Tuesday, May 17, 2016


Why am I always running on four hours of sleep? How are we supposed to get back to camp when the engine just blew up? What are we supposed to do when the camp washes away in a flood?
Why am I writing this grant that I know is going to get rejected? How am I supposed to analyze this complex data? What am I going to do with all these genetic samples when all of my wet-lab courses have been theoretical?

These are just a few of the laments from scientists who attempt what some perceive is impossible, combining intensive field studies with state of the art wet-lab assays. When you add in that this is all to study the behavior of a socially complex species, one raises more than a few eyebrows, even among colleagues in the sciences. When we go to get funding or advice for studying how early development can shape neurological or hormonal outcomes, we get told that we should be doing this on mice in a lab. When we attempt the same for studying complex behavioral traits like personalities or cognitive abilities, we are told that there is just not enough control in free living species to reliably measure that. This has been a prevailing view in the sciences, and in the public eye, for quite some time, despite the numerous recent studies that have shown otherwise. Many believe field work is for discovering new species, tracking animal range shifts and decline, describing species-typical behaviors, and maybe population genetics. Conversely, wet-lab work requires high levels of control, and is for studying specific physiological mechanisms on short living model species. In short, between the difficulty of the work itself, many of us working on projects like the Mara Hyena Project, also have a hard time finding support even from the scientific community.

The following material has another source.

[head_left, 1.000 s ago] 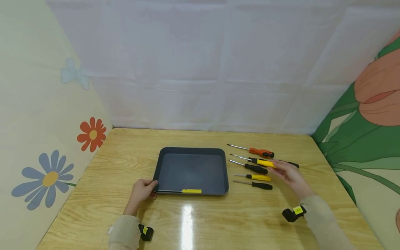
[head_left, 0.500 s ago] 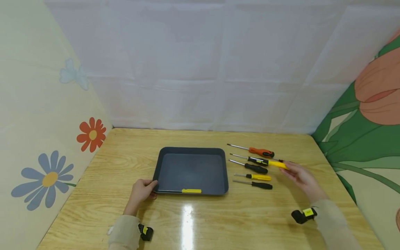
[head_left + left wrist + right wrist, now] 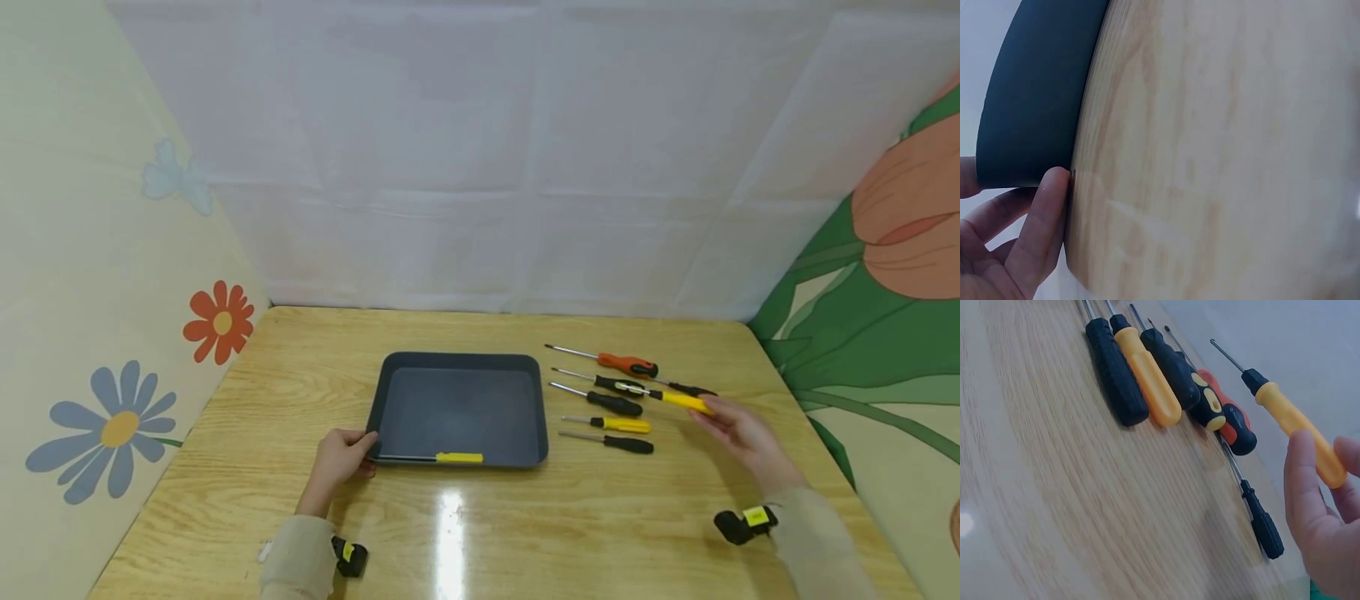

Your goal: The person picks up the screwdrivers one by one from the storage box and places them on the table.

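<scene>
At the near left corner of a dark grey tray (image 3: pixel 459 408), my left hand (image 3: pixel 341 457) grips the rim, thumb over the top and fingers beneath. In the left wrist view, fingertips (image 3: pixel 1054 187) press against the tray's outer wall (image 3: pixel 1035 94). A yellow-handled screwdriver (image 3: pixel 460 458) lies inside along the tray's near side. My right hand (image 3: pixel 746 433) pinches the end of another yellow screwdriver (image 3: pixel 684 402), its shaft pointing left. The right wrist view shows this held screwdriver (image 3: pixel 1297 419) raised above the table between thumb and fingers.
Right of the tray lie several screwdrivers: an orange-handled one (image 3: pixel 626 365) at the back, a black one (image 3: pixel 615 405), a short yellow one (image 3: pixel 626 426) and a black one (image 3: pixel 628 446) nearest. A small black-handled screwdriver (image 3: pixel 1265 528) lies apart. A pale wall covering (image 3: pixel 480 167) rises behind the table.
My right hand has drawn the yellow screwdriver to the right, away from over the row. My left hand and the tray have stayed in place.
</scene>
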`<move>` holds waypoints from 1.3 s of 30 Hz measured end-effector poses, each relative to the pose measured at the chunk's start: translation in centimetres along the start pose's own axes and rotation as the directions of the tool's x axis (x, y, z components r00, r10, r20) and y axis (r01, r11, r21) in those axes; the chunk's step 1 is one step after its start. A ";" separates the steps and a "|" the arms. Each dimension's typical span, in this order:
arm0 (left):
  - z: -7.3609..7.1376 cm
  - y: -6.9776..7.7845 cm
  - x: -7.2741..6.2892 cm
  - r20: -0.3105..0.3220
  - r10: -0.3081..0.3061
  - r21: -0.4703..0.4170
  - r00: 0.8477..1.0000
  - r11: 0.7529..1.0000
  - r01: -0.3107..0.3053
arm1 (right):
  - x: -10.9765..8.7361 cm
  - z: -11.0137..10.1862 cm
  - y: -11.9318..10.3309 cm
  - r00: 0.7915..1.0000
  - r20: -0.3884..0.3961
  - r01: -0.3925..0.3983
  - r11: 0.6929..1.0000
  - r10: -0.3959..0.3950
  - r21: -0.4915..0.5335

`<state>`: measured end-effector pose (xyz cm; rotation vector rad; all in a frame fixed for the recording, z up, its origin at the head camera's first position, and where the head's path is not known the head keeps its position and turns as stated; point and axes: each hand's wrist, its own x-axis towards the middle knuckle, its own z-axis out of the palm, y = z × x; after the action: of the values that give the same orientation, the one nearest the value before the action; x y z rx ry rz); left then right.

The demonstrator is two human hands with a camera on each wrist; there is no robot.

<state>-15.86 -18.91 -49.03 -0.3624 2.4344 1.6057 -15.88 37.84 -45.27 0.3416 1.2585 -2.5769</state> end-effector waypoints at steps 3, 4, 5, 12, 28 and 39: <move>0.0 0.0 0.0 -0.003 0.000 0.002 1.000 1.000 0.000 | -0.1 -0.4 -0.1 1.000 -0.007 0.001 1.000 -0.001 0.004; 0.0 0.0 0.0 -0.005 0.000 0.002 1.000 1.000 0.000 | -0.2 -0.6 -0.1 1.000 -0.009 -0.002 1.000 0.002 0.010; 0.0 0.0 0.0 -0.005 0.001 0.003 1.000 1.000 -0.001 | -0.3 -0.7 -0.1 1.000 -0.012 -0.001 1.000 0.002 0.013; 0.0 0.0 0.0 -0.003 0.002 0.001 1.000 1.000 -0.002 | -1.0 -1.7 -0.3 0.999 -0.017 -0.033 0.998 0.034 0.062; 0.0 0.3 -0.1 0.001 -0.005 -0.006 1.000 1.000 0.005 | -0.9 -3.3 0.2 0.989 -0.102 -0.103 0.993 0.108 0.050; -0.2 0.5 -0.4 0.012 0.011 -0.007 1.000 1.000 -0.011 | -0.7 -3.3 0.3 0.974 -0.207 -0.122 0.984 0.093 -0.131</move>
<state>-15.62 -18.85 -48.37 -0.3402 2.4273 1.6161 -14.79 40.42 -47.26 0.6355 1.4402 -2.3930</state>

This brings us back to why. Why are we even doing this!?!?!?....... Well, it’s because of the “why”.

You see, each and every one of us grew up asking why. I’m not talking about just scientists, I mean everyone. Granted this drove our parents insane with our incessant “why, why, why”!! Eventually, many stopped asking why, or kept our questions to ourselves. “Why” is not always acceptable when working for large corporations or the government, at least not incessantly. Stopping to ask “why” when you have to run into a burning building to save someone could even cost people their lives. However, some of us can’t help it, we just can’t stop. What is worse is that it is strongly addictive. You see the moment the first “why” is answered, it opens up more “why”, “how”, “what” and “when” questions, and each time one of those questions gets an answer, they multiply exponentially. And ohhh, the thrill off chasing the answer, the high of opening new questions, nothing can compare. When you are on the verge of a new discovery that may change how we see the world, it’s like watching the fuse burn down right before the fireworks go off.

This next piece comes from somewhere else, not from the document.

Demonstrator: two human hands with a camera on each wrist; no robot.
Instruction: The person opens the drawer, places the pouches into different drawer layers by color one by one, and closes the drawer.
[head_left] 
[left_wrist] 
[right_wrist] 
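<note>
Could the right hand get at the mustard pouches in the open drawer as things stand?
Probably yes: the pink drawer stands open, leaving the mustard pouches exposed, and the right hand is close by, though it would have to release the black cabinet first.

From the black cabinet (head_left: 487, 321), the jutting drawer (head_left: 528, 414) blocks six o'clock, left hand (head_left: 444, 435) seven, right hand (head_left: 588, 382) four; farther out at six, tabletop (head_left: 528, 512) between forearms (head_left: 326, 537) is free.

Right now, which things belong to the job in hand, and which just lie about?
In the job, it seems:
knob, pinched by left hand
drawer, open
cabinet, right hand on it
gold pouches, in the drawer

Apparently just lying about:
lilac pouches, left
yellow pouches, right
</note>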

Fortunately, there is a place in the world for “why” addicts like ourselves in the sciences. Here we are encouraged to explore the freedom of asking “why”. What is more, there are guides on how to do it so that we can find answers and new questions more efficiently, and of higher quality. While the scientific method is almost formulaic in its function, it is the “why” that sparks it into motion. For those that are willing, there are even entire institutions dedicated to fulfilling the addiction of asking “why”, and mentors that are all too happy to get you into the habit and see the same hunger in young eyes that they have felt all their lives.

This addiction is what led my colleagues and myself to the Mara Hyena Project. Dr. Kay Holekamp came out to the Mara and the hyenas not long after finishing her PhD, looking to feed her own "why" addiction. Even she was surprised by the amount of questions she could ask, and with every paper, she found more and more. Now with nearly 28 years of study, the spotted hyenas of the Masai Mara have fed the addiction of "why" for dozens of graduate students, many post-doctoral students, and droves of up and coming undergraduate research assistants, not only in the field, but back in the labs at MSU. What is more, with improving techniques and technology, we have increased the number of questions that may be approached to unimaginable heights. Everyday when we drive out of camp, or walk into the lab, we can feel the rush of being able to ask "why" with the anticipation that we will be a part of the answer.

Therefore, the answer to why we put up with the pain, stress and hardships required to keep this project running, the answer is....... 
Why should we conform to what is expected?  Why would we restrict our freedom to explore? Why would we do anything else? Why would we ever want to stop asking why!?!